A theatre cast involving more than 100 people will take to the streets to recreate riots in a town.
Four people died in Mold, Flintshire, 150 years ago, during riots which started when an English manager of a colliery brought in English workers and cut Welsh miners’ wages.
Theatr Clwyd’s production will take place on various streets around the town and involves community cast members as well as professional actors.
The performances start on Monday.
Bethan Marlow, writer of Mold Riots, said it had “been quite a journey”, which was a couple of years in the making.
“It started with going to the archives, reading books about what actually happened,” she said.
“When I started reading about it, there’s lots of themes that really echo for me today.
“There’s talk about how the Welsh language is treated, talk about immigration, talk about working class about how they’re treated and they’re silenced, and all of that really echoes with Mold today.
“There’ll be some themes that really resonate with the life we’ve got at the moment”.
Ms Marlow said she has previously worked on a quite a few “site-specific pieces”.
“It’s always a challenge, especially when it’s in October and we don’t know what the weather is going to do,” she said.

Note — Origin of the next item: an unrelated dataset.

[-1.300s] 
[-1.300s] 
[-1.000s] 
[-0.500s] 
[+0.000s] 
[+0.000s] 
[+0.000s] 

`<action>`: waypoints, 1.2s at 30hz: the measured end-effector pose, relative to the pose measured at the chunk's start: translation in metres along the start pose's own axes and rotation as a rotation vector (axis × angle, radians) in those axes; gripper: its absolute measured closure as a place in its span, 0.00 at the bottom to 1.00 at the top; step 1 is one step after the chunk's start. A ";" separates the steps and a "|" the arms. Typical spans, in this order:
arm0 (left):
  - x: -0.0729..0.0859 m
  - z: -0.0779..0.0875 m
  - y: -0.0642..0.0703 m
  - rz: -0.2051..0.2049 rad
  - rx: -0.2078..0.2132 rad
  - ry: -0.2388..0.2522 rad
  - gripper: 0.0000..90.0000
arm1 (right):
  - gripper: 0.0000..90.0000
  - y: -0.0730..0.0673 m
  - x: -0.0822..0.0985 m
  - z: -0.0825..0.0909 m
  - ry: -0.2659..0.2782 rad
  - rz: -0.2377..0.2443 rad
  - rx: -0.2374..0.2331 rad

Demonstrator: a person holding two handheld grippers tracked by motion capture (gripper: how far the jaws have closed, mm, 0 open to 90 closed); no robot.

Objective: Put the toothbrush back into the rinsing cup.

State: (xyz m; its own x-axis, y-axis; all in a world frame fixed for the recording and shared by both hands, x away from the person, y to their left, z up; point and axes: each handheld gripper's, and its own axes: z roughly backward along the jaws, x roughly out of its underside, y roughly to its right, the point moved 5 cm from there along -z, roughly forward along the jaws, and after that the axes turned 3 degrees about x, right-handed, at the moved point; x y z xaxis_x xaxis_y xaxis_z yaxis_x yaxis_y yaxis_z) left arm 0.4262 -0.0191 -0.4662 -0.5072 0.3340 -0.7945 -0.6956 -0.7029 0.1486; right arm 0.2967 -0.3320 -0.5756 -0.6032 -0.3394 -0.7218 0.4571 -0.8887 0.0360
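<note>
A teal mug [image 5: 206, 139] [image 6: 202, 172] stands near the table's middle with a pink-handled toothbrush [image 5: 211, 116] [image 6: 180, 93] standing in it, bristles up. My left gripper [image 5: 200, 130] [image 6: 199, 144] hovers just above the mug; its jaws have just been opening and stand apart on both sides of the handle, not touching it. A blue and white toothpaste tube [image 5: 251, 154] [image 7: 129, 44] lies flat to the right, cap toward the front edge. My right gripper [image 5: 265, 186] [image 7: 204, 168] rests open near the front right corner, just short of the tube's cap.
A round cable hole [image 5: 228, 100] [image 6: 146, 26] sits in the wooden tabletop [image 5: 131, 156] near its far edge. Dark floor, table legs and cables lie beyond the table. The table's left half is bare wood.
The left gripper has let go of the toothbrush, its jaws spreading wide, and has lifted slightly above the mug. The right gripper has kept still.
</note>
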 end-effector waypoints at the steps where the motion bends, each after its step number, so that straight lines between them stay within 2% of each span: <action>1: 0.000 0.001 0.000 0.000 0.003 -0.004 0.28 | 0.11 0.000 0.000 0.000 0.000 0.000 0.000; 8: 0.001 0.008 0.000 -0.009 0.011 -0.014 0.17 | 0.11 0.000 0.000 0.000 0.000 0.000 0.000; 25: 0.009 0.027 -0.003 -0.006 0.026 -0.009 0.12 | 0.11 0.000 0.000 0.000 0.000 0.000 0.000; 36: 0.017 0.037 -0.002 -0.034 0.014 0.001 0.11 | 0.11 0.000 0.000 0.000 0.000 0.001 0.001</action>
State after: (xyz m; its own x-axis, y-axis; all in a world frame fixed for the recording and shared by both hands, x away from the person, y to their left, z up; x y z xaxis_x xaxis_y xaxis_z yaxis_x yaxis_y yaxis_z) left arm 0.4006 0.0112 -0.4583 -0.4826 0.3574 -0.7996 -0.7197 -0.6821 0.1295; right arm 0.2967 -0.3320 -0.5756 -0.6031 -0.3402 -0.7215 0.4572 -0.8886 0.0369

The promenade performance, which will see audiences follow the action around five locations in the town, follows the story of riots which broke out in the summer of 1869 after miners were put on trial for attacking their manager because their wages were lowered.
The community cast has more than 100 members, including 30 children aged seven to 16. The oldest member is 87.

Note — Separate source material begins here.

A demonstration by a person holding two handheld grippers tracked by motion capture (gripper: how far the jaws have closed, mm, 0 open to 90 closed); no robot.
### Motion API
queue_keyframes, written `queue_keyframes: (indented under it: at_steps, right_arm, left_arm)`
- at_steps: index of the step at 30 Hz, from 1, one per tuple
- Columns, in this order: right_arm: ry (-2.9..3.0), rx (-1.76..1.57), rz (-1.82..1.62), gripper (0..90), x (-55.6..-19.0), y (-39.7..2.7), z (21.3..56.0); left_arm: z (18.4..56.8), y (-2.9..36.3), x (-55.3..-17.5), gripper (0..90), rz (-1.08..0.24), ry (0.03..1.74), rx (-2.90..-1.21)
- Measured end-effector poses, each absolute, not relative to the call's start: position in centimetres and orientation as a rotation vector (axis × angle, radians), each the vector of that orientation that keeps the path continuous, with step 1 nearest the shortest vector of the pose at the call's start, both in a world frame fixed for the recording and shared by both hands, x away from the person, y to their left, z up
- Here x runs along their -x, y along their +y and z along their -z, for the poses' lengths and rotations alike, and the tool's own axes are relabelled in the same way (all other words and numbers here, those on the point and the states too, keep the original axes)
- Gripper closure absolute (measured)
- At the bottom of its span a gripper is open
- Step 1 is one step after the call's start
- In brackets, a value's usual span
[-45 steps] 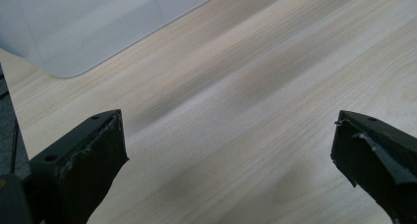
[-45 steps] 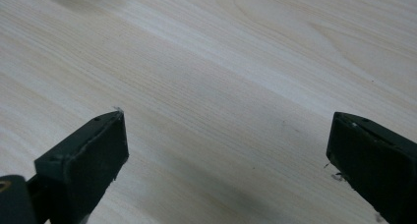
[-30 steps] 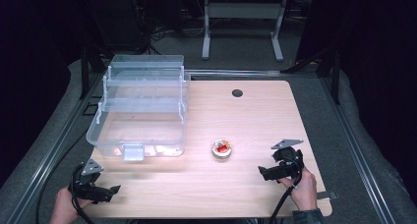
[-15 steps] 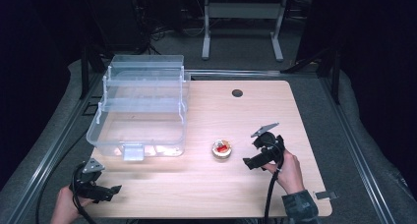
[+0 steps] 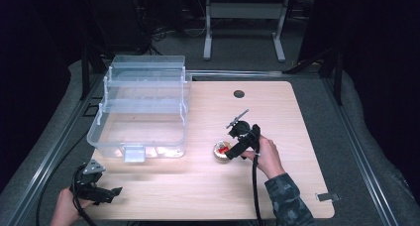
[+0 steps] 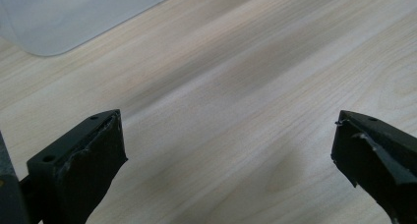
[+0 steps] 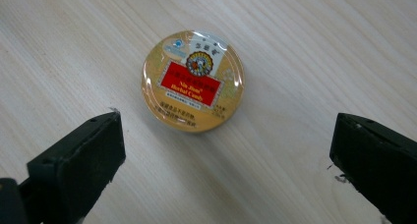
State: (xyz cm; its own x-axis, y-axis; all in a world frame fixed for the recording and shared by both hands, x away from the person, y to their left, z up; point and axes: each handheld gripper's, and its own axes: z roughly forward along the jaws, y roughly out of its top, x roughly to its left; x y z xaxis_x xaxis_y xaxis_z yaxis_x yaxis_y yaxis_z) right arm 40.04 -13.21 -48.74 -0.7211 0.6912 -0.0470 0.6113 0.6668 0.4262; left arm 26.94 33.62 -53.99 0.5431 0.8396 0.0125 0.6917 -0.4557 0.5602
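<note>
A small round gold tin [image 7: 193, 81] with a red label lies flat on the wooden table [image 5: 297, 117]; in the high view the tin [image 5: 221, 152] sits near the table's middle. My right gripper [image 7: 226, 160] hovers just short of it, jaws wide open with the tin ahead of the gap and nothing held. From above, the right gripper [image 5: 234, 151] is at the tin's right edge, held by a hand in a camouflage sleeve. At the front left corner my left gripper [image 5: 106, 192] rests open over bare wood [image 6: 231, 116].
A clear plastic tiered box [image 5: 141, 107] stands open on the table's left side, its latch facing the front. Its corner [image 6: 74, 17] shows in the left gripper view. A dark round hole [image 5: 239, 93] lies at the table's back. Metal rails run along both sides.
My right gripper has moved left and forward from the table's right side up to the tin. The left gripper has stayed in place.
</note>
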Motion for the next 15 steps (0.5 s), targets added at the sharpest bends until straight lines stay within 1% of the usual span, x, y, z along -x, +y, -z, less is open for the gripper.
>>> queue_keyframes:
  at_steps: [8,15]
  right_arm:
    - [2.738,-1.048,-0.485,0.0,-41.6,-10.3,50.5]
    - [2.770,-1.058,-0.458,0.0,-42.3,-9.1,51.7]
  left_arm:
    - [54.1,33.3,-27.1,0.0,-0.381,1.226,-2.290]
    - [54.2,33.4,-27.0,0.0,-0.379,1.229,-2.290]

The theatre’s knitting group has been creating shawls and hats and the community scenic art team has made more than 1,000 pieces of coal for the production.
One of the few professional cast members, Amy Forrest, said “everyone in the community cast is just fantastic, you probably won’t be able to tell who is who”.
Director Katie Posner said it was a “privilege” to be able to tell the story.
Sam Wise, a community cast member, added: “What is so wonderful about this one is the sheer size of it and the numbers in the cast.
“There are so many people, from so many backgrounds, and so many ages and so many experiences that in the many hours standing around waiting to do our bit, you forge so many relationships and it is truly joyful.”